PackageKit is a very interesting project that promises a unified way of package manipulation tools across all distros.

Use Cases

  • Bob comes from a different linux distro that uses PackageKit and switches to Ubuntu. He feels at home immediately when he finds that ubuntu offers PackageKit too.

Design

The next ubuntu release will be a LTS so we take a cautious approach to the adoption of PackageKit. We will package Packagekit and make it available in our repository. Applications like gnome-app-install and update-manager will be prepared for switching by abstracting the backend (currently python-apt) so that it's easy to flip a switch and make them use packagekit.

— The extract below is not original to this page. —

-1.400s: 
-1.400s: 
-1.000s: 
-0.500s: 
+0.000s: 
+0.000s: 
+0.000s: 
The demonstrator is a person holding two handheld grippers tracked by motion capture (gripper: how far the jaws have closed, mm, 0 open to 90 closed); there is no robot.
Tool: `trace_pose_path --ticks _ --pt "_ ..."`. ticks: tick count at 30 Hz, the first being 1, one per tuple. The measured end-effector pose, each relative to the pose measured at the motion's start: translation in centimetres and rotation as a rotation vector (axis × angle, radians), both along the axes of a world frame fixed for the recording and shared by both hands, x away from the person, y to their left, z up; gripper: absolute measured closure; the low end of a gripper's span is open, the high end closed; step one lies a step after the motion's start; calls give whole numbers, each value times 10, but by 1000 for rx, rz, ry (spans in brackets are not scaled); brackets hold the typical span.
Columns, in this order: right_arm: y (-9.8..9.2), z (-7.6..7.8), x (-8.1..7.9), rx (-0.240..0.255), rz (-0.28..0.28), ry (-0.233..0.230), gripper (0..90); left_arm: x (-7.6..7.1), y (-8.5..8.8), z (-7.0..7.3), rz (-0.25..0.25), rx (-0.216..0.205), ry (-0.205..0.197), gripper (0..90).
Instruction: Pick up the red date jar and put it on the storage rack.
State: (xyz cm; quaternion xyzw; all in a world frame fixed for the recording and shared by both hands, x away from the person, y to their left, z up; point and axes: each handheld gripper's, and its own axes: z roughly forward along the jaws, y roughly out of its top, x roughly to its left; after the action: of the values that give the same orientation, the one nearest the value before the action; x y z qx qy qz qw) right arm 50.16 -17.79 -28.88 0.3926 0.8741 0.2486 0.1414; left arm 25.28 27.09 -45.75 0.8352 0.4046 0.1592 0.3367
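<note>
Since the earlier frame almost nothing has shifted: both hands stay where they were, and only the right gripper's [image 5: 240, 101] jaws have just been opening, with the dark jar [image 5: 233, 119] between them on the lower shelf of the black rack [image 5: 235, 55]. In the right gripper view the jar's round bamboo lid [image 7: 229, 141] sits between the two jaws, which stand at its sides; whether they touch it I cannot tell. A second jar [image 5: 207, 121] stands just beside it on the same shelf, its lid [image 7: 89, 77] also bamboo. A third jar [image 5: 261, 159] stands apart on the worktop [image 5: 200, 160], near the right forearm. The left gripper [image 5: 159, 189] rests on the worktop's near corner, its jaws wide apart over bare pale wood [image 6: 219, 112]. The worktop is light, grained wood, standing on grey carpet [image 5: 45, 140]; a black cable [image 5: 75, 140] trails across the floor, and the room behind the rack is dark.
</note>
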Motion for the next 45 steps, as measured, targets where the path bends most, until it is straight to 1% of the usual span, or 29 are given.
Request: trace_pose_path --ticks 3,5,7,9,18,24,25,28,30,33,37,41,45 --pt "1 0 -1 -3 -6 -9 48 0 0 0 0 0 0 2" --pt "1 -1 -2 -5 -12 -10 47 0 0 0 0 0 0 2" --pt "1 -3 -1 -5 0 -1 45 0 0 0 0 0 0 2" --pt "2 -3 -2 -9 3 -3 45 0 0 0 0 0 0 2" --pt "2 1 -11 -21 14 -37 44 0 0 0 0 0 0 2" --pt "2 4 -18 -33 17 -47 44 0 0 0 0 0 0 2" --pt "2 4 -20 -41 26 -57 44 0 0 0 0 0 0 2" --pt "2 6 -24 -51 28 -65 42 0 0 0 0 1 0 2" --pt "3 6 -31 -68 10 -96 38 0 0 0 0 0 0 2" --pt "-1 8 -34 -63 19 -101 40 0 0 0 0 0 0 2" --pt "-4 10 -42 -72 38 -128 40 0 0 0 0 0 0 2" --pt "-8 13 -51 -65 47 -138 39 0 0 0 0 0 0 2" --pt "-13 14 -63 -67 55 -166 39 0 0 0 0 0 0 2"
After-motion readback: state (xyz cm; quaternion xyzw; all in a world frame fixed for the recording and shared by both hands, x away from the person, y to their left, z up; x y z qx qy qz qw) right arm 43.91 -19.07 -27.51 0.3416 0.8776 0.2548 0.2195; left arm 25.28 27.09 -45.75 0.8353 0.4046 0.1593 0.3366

We need to investigate and discuss with upstream what to do about interaction during a package install. Currently during a package install, interaction may be required for:

  • conffile prompts
  • debconf questions
  • terminal interaction

The debconf prompts can be made non-interactive easily with DEBIAN_FRONTEND=noninteractive. For the configuration we could add --force-confnew or --force-confold to the dpkg commandline (also this would conflict with the expectations that traditional users have). The terminal interaction is the hardest problem. It is currently not forbidden by debian policy to ask terminal questions and some core applications like libc6 do that in situations. This is a problem for an application like update-manager where there is no control over the packages that are going to be installed. This problem needs to be discussed with upstream. A possible solution is to provide an extension to the current protocol that is debian/dpkg specific. Another is to make terminal interaction deprecated in debian policy and get packages to follow that.

We need to review the current status of the apt/dpkg backend and help improve it.

Implementation

Some packaging work is done by Sebastian Heinlein in https://code.edge.launchpad.net/packagekit/. A packagekit team is created.

Outstanding Issues

Interaction during install is a problem for us that needs to be solved first.